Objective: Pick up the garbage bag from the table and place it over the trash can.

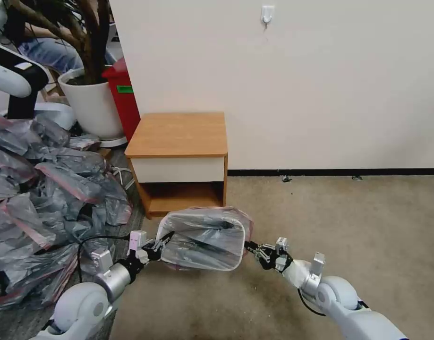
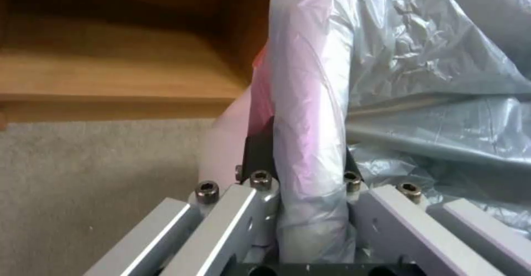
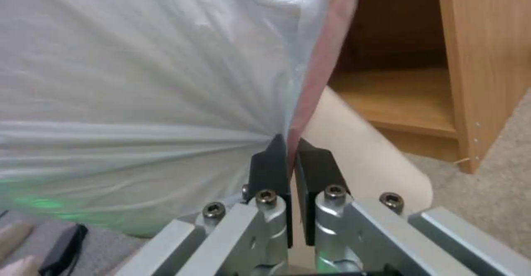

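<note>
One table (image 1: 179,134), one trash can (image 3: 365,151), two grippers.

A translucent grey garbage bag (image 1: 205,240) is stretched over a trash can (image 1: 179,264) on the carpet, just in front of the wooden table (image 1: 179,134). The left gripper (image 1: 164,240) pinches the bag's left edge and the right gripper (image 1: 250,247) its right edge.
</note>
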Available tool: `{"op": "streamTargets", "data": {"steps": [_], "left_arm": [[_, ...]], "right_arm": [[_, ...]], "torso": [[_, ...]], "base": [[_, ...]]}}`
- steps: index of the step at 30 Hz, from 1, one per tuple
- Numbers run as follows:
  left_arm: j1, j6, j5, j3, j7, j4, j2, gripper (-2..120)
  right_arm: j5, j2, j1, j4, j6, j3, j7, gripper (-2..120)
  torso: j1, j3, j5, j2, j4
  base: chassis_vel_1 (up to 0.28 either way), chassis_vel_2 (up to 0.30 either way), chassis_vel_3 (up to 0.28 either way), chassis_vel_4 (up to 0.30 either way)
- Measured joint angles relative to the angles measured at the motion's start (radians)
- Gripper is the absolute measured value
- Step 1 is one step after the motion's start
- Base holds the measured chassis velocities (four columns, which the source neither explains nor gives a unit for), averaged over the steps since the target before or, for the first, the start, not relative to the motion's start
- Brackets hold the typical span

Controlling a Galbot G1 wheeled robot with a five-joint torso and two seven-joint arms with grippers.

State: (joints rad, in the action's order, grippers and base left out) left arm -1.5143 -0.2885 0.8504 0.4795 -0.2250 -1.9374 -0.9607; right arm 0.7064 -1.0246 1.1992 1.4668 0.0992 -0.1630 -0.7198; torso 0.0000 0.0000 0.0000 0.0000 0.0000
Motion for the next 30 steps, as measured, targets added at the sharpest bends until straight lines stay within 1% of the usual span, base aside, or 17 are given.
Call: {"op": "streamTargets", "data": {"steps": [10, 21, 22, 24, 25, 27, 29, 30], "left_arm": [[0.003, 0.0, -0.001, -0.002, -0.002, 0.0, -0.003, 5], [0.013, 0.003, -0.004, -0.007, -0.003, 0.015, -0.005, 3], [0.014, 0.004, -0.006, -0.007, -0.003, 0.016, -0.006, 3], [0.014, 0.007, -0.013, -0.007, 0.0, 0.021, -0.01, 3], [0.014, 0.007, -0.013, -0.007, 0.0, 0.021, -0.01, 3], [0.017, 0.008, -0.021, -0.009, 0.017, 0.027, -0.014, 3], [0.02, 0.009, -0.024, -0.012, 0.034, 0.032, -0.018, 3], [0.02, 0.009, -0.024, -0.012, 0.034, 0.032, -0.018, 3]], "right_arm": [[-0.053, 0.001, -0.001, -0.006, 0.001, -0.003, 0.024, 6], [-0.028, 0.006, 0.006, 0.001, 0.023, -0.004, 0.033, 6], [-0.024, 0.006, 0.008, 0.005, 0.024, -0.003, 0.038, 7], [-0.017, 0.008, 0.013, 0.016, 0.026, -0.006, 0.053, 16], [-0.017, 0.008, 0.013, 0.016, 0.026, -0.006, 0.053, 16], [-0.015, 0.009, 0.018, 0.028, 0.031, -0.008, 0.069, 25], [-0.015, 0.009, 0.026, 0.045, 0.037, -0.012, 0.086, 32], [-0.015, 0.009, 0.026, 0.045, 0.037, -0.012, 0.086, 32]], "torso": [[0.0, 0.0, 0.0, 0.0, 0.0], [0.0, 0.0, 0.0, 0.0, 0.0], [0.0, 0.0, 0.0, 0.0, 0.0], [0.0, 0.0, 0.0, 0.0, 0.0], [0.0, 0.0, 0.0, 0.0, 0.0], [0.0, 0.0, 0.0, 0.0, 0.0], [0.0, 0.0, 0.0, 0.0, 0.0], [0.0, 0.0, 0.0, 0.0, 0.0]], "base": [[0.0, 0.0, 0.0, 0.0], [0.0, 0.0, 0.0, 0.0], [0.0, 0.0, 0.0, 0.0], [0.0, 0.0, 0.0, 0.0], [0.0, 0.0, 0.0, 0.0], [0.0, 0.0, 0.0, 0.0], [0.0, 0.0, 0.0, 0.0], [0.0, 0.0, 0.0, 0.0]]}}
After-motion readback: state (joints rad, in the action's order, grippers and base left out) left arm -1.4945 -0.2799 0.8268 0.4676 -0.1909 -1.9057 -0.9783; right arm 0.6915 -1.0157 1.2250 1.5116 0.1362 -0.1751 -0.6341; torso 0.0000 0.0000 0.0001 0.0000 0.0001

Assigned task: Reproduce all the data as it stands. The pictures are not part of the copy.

Result:
Objective: Pick up the garbage bag from the table and place it over the trash can.


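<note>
One table (image 1: 179,134), one trash can (image 3: 365,151), two grippers.

A translucent grey garbage bag (image 1: 205,240) is stretched over a trash can (image 1: 179,264) on the carpet, just in front of the wooden table (image 1: 179,134). The left gripper (image 1: 164,240) pinches the bag's left edge and the right gripper (image 1: 250,247) its right edge.
</note>
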Available tool: `{"op": "streamTargets", "data": {"steps": [_], "left_arm": [[_, ...]], "right_arm": [[_, ...]], "torso": [[_, ...]], "base": [[_, ...]]}}`
- steps: index of the step at 30 Hz, from 1, one per tuple
- Numbers run as follows:
  left_arm: j1, j6, j5, j3, j7, j4, j2, gripper (-2..120)
  right_arm: j5, j2, j1, j4, j6, j3, j7, gripper (-2..120)
  torso: j1, j3, j5, j2, j4
  base: chassis_vel_1 (up to 0.28 either way), chassis_vel_2 (up to 0.30 either way), chassis_vel_3 (up to 0.28 either way), chassis_vel_4 (up to 0.30 either way)
- Measured joint angles relative to the angles measured at the motion's start (radians)
- Gripper is the absolute measured value
- Step 1 is one step after the motion's start
- Base holds the measured chassis velocities (four columns, which the source neither explains nor gives a unit for), averaged over the steps since the target before or, for the first, the start, not relative to the motion's start
- Brackets hold the typical span

Controlling a Galbot G1 wheeled robot with a five-joint torso and two seven-joint arms with grippers.

State: (joints rad, in the action's order, grippers and base left out) left arm -1.5143 -0.2885 0.8504 0.4795 -0.2250 -1.9374 -0.9607; right arm 0.7064 -1.0246 1.1992 1.4668 0.0992 -0.1630 -0.7198; torso 0.0000 0.0000 0.0000 0.0000 0.0000
Motion for the next 30 steps, as measured, targets added at the sharpest bends until straight lines stay within 1% of the usual span, base aside, or 17 are given.
Call: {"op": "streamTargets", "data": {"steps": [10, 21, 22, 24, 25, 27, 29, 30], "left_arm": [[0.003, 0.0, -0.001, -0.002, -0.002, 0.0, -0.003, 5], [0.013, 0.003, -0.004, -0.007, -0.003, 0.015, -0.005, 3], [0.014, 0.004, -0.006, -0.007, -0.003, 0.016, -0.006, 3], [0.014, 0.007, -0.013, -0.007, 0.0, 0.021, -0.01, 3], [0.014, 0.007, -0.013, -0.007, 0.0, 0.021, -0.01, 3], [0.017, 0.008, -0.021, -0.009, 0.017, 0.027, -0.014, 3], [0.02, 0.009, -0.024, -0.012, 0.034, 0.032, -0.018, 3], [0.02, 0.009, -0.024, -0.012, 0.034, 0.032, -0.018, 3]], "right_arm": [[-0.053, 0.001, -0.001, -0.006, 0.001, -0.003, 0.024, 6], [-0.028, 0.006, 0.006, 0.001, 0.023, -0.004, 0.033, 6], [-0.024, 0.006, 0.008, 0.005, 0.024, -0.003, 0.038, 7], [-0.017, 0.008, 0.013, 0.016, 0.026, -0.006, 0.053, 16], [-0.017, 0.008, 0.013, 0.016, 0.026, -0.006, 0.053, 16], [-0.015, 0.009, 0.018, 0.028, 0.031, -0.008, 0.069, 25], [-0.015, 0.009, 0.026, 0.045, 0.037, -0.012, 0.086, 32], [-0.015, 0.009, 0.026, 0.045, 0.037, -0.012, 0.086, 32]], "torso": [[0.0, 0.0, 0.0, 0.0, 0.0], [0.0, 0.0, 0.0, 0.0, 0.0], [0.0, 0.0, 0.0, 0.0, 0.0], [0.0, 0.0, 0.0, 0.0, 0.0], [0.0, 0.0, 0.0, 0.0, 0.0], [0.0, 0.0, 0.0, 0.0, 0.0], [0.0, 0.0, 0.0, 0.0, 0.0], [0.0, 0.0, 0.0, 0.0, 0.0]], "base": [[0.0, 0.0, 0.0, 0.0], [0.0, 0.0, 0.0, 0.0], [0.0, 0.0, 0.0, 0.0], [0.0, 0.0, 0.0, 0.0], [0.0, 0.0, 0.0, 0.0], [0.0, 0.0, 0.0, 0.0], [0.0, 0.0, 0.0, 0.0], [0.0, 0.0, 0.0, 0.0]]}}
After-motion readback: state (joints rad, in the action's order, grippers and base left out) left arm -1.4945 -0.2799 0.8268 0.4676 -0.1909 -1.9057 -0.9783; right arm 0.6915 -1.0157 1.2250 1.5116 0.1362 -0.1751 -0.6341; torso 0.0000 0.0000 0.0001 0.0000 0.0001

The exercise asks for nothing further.